Reading Recap, week 5
Cowboys, Indians, and Spaniards, oh my...
SIDEWINDERS by Johnstone & Johnstone is the first in a longrunning series about two cowboys named Scratch and Bo. I thought this was perfectly serviceable as a piece of genre fic to pass the time. If you want a western, this is a western, and you can read a western by reading this western. It was better than “meh” but didn’t impress me a whole ton. Just fine. Content warning is pretty chill, probably a PG-13 for violence and profanity.
PURITY OF BLOOD by Perez-Reverte is the second in the Captain Alatriste series. A strong follow-up to a strong first installment which, like its predecessor, did a lot more for me on a second reading than on the first. Pay close attention to the details and even if you’re not overly familiar with 17th century Spain, you’ll glean enough from the context. Content warning for hard profanity, violence, and torture.
WINTER COUNTS by David Heska Wanbli Weiden gives us vigilante justice on a South Dakota Indian Reservation. Shades of Longmire but told first-person from the POV of Virgil Wounded Horse, a recovering alcoholic of the Lakota Nation who’s trying to raise his late sister’s son. Heroin finds its way onto the rez and he gets to the bottom of it. This book was frustrating, as it was initially approachable from the outside and even presented a middle-of-the-road perspective on divisive issues, but accelerated in the third act toward “all white people bad” and “we’ve only ever been victims” type stuff. My complete thoughts on this would require a longer post. Suffice it to say for now that it hung out around the four-star area for most of the read, and finished at three. Content warning for hard profanity and violence.

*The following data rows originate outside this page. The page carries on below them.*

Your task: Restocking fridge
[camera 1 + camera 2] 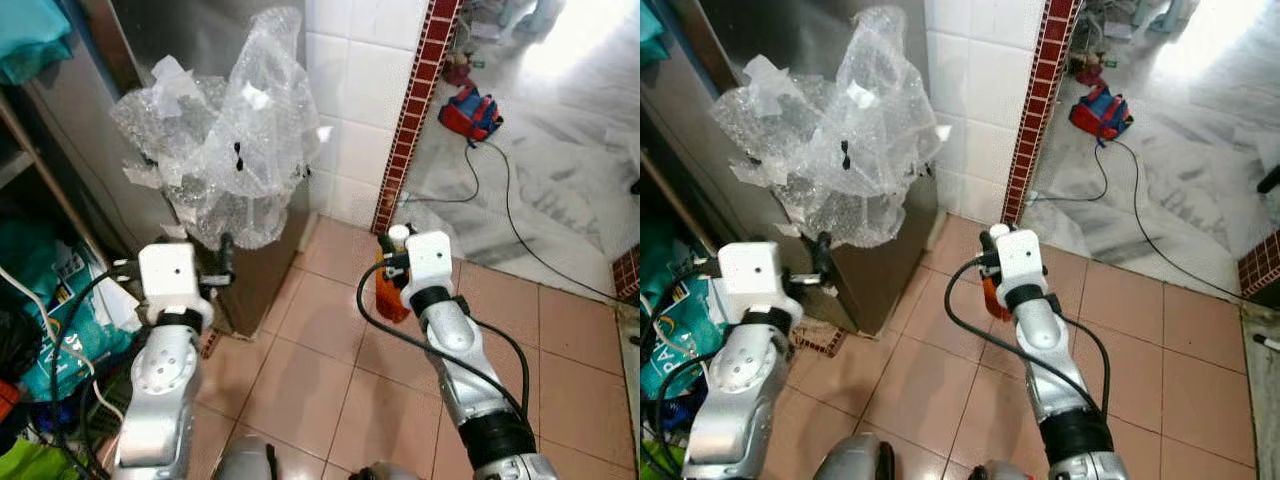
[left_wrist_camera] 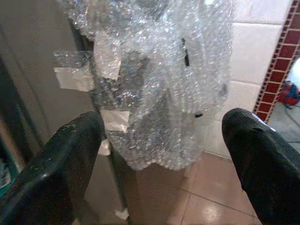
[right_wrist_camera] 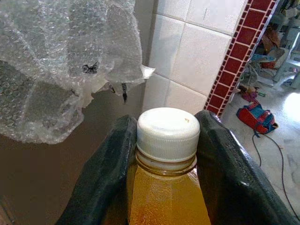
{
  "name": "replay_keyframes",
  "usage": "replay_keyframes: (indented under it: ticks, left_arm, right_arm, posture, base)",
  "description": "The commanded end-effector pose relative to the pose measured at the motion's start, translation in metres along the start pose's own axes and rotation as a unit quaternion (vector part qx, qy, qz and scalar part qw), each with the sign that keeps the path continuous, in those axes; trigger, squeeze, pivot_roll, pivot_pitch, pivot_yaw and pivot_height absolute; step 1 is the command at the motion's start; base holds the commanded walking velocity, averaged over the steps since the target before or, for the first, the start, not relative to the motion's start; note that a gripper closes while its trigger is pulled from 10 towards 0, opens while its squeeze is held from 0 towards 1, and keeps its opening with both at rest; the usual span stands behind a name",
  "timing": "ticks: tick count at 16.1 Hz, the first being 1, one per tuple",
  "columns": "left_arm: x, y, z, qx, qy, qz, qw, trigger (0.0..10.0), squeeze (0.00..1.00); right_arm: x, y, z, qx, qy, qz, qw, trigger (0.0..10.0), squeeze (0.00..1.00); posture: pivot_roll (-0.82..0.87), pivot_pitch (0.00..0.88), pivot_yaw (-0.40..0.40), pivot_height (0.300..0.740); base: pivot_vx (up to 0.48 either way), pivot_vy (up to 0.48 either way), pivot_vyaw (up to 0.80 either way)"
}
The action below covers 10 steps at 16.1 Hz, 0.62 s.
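Observation:
My right gripper (image 3: 166,140) is shut on a bottle of orange juice (image 3: 166,197) with a white cap (image 3: 168,132), held upright over the tiled floor; in the head view the bottle (image 1: 390,285) peeks out beside the wrist. The fridge (image 1: 215,30) is a steel cabinet standing to the left, its door edge wrapped in taped bubble wrap (image 1: 225,140). My left gripper (image 2: 161,154) is open, its fingertips (image 2: 70,150) pointing at the bubble wrap (image 2: 159,75) a short way from it. The left gripper (image 1: 225,262) sits close to the fridge's lower corner.
A white tiled wall (image 1: 360,90) with a red brick strip (image 1: 410,110) stands right of the fridge. A red and blue bag (image 1: 470,112) and a black cable (image 1: 500,190) lie on the marble floor beyond. Shelves with bags (image 1: 60,300) crowd the left side.

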<state>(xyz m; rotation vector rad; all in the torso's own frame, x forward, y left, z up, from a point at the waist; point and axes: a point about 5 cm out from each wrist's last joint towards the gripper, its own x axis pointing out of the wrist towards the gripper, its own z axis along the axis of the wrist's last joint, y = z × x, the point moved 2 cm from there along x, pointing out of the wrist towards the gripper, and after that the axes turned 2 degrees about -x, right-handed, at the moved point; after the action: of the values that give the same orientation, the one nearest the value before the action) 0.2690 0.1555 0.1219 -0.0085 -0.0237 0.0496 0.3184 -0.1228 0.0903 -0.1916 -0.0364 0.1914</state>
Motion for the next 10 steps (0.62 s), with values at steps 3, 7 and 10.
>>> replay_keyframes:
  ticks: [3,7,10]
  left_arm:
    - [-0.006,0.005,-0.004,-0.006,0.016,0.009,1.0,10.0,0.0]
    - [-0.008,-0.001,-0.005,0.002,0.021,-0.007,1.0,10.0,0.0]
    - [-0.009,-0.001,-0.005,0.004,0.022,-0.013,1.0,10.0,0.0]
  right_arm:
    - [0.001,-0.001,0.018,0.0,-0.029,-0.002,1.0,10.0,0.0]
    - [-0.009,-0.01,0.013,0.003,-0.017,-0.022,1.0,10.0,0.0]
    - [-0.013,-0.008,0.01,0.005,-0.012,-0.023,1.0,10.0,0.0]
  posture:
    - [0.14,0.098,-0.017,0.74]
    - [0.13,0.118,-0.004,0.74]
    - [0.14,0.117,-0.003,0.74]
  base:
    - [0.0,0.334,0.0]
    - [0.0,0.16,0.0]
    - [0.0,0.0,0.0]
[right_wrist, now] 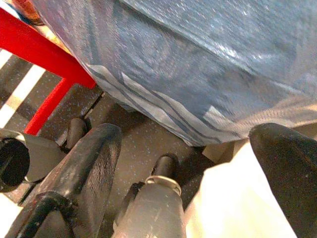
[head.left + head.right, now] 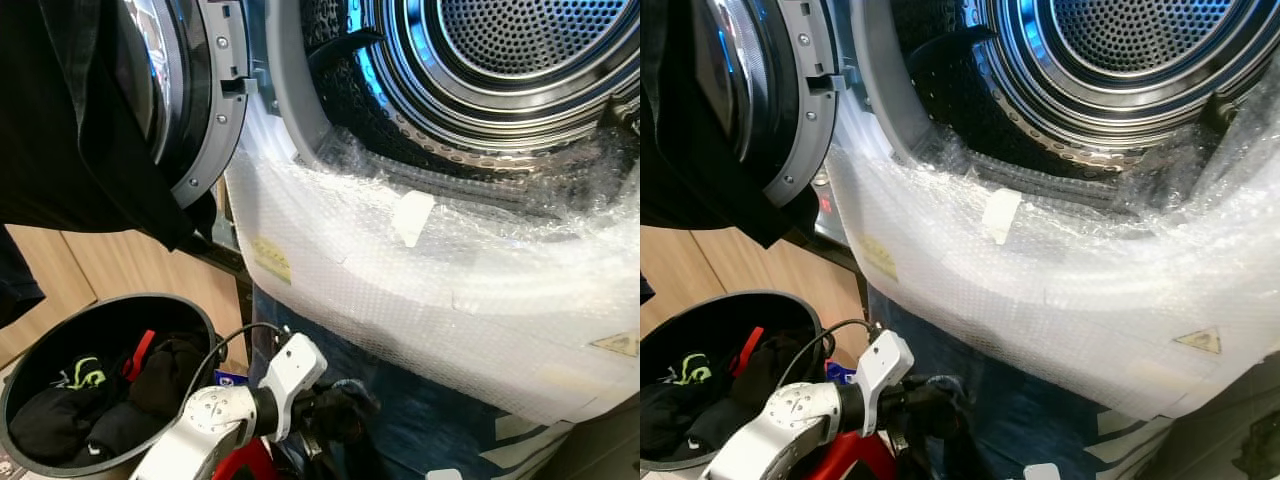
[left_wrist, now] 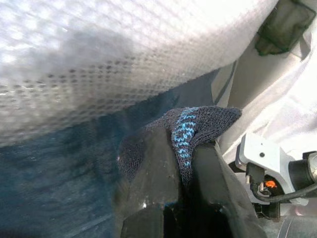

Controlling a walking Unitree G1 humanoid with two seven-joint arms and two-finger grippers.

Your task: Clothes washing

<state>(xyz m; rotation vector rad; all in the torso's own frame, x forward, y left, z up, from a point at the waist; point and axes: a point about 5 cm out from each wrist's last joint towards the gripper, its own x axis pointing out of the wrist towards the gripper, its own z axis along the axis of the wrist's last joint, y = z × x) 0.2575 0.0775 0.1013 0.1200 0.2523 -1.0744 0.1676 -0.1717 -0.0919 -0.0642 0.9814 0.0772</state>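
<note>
The washing machine's door (image 2: 195,100) is swung open to the left, showing the perforated steel drum (image 2: 500,50). Bubble wrap (image 2: 400,290) covers the machine's front below the opening. My left gripper (image 2: 335,415) hangs low in front of the machine, below the wrap, shut on a dark blue knitted sock (image 3: 190,131) with a light blue pattern. The sock's tip sticks out above the fingertips. A round dark basket (image 2: 205,320) at the lower left holds several dark clothes (image 2: 60,415). My right gripper (image 1: 193,148) is open, pointing down at the floor with nothing between its fingers.
A black garment (image 2: 70,130) hangs at the top left in front of the door. Blue plastic sheeting (image 1: 198,64) wraps the machine's lower part. A red frame (image 1: 44,54) stands on the floor beside it. Wooden panels (image 2: 110,270) lie behind the basket.
</note>
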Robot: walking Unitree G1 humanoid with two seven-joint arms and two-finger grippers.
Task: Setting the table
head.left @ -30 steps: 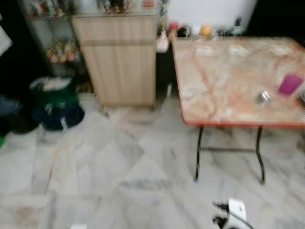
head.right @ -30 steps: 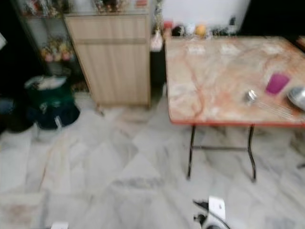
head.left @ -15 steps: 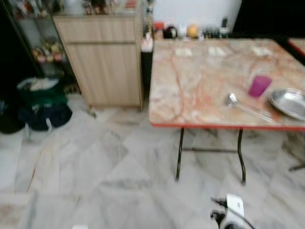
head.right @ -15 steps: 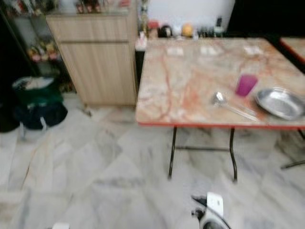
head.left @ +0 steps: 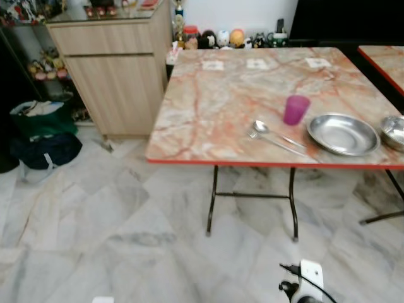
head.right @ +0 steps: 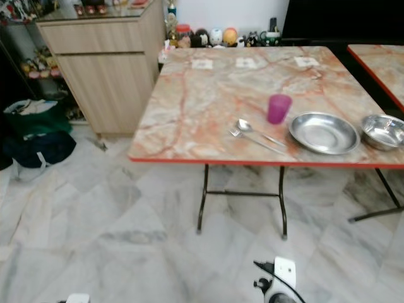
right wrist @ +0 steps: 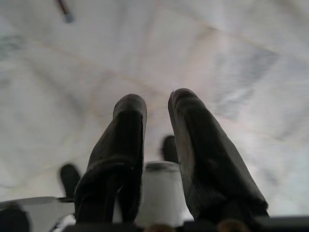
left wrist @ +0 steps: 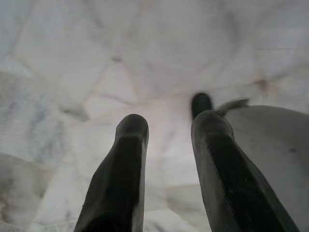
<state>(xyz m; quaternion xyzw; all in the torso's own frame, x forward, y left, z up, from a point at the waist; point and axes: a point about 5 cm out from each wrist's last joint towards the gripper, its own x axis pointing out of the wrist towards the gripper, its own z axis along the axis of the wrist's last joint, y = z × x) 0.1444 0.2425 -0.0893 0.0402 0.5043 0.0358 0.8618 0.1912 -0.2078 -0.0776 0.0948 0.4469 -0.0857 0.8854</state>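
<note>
Tableware for the setting is now seen grouped toward the near right part of the marble-pattern table (head.right: 202, 107): a purple cup (head.right: 278, 108) near centre, a spoon (head.right: 251, 129) and fork (head.right: 247, 138) lying side by side at approx. 7 o'clock of the cup, a steel plate (head.right: 324, 132) at approx. 4 o'clock of it, and a steel bowl (head.right: 383, 131) just beside the plate at its 3 o'clock. Compared w/ the blurred views 1 s ago, when only the cup and spoon were caught at the frame edge, the whole scene has been shifted leftward and sharpened, so the camera has been turned toward the table; the items themselves are not judged to have moved. A wooden cabinet (head.right: 107, 69) is seen at 9 o'clock of the table, dark bags (head.right: 35, 136) beyond it. Both arms hang idle over the marble floor (head.right: 113, 240): left gripper (left wrist: 166, 130) w/ fingers held slightly apart, nothing between; right gripper (right wrist: 157, 111) likewise parted, nothing pinched. Approach is prob. nearly done; the first pick is not yet begun.
</note>
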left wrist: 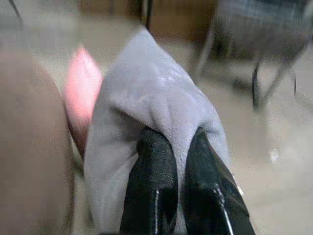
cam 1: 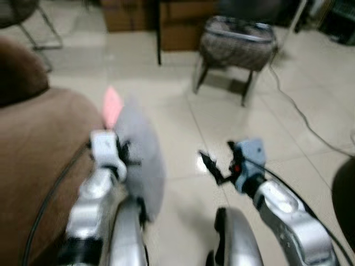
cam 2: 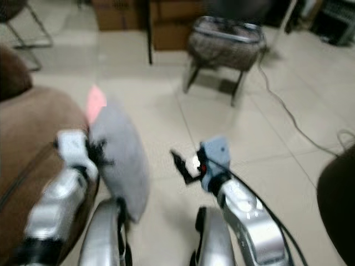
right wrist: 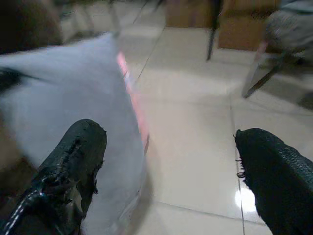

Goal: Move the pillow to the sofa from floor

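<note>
A grey pillow (cam 1: pixel 143 149) with a pink underside (cam 1: pixel 111 105) hangs in the air beside the brown sofa (cam 1: pixel 39 144). My left gripper (cam 1: pixel 126 151) is shut on its near edge; in the left wrist view both black fingers (left wrist: pixel 154 191) pinch a fold of the grey fabric (left wrist: pixel 146 93). My right gripper (cam 1: pixel 216 160) is held open over the tiled floor, to the right of the pillow and apart from it. The right wrist view shows its fingers (right wrist: pixel 73 161) spread wide, with the pillow (right wrist: pixel 63 98) beyond one of them.
A padded stool (cam 1: pixel 237 41) on metal legs stands ahead on the tiles. A black cable (cam 1: pixel 302 116) runs across the floor at the right. Brown cabinets (cam 1: pixel 166 16) line the far wall. A dark object (cam 1: pixel 345 194) sits at the right edge.
</note>
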Motion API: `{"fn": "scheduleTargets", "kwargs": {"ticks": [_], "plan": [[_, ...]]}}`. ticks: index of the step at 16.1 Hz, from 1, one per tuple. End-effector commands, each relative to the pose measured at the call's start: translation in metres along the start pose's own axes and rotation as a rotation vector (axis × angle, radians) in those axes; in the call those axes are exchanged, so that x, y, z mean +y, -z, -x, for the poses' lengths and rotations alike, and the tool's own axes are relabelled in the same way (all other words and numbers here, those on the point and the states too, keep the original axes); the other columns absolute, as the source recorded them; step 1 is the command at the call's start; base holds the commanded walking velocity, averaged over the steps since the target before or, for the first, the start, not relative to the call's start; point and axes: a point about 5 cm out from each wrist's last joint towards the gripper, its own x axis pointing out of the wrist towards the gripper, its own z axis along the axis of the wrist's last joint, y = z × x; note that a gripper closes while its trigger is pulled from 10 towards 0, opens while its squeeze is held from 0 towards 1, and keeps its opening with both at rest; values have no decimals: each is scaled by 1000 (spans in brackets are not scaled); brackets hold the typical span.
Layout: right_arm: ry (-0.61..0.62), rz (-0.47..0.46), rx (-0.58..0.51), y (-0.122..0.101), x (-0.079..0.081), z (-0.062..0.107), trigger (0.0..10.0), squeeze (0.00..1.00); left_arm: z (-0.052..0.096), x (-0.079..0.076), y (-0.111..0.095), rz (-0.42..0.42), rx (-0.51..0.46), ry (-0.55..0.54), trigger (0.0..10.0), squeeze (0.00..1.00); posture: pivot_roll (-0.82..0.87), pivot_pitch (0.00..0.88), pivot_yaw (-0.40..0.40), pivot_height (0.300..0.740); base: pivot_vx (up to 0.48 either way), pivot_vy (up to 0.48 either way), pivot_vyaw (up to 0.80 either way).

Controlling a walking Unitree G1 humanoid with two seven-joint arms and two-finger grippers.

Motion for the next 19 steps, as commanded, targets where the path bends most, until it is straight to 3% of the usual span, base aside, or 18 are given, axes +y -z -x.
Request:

MOBILE SUIT GUNDAM: THUNDERBOLT, VOL 1 by Yasuo Ohtagaki. Haven’t read any Gundam manga before. The sheer number of variants and series under the Gundam umbrella is staggering, but if I can isolate a single narrative and read it from beginning to end, I will. As the anime goes I’ve only watched Wing and Double-0, which I understand aren’t even the most successful ones. I don’t know where Thunderbolt fits in the larger timeline, or if it even does at all. Oh well. The basic hang of it is that there are two sides (Zeon and the Federation) and they’re fighting over a No-Man’s-Land (Thunderbolt) in space. There used to be a colony there but it got destroyed so now it’s just a huge debris field where snipers hang out and pick off wayward enemies. Trench warfare in the sky.
The artwork was cool but the action scenes get confusing really fast. That said, I like the designs of the Zero-G mobile suits. They can be a lot more bonkers compared to the planetside models. They don’t have to worry as much about gravity, etc. The story boils down to the conflict between Federation pilot Io Fleming, and Zeon sniper Daryl Lorenz. They encounter each other in the Thunderbolt sector and a feud begins. I like how they both listen to a pirate radio station, broadcasted to both sides by a neutral party. Fleming makes jazz music his trademark, so when Lorenz hears jazz over the radio, he knows Fleming is in the area, and they’re gonna have beef.
Far as I know there are 20 volumes of this one, so I’ll check it out more. Content: there are some s-bombs for language, and at one point a bored sniper is watching a skin flick on his iPad, some…details were drawn. And there’s a pilot who takes a shot to the forehead.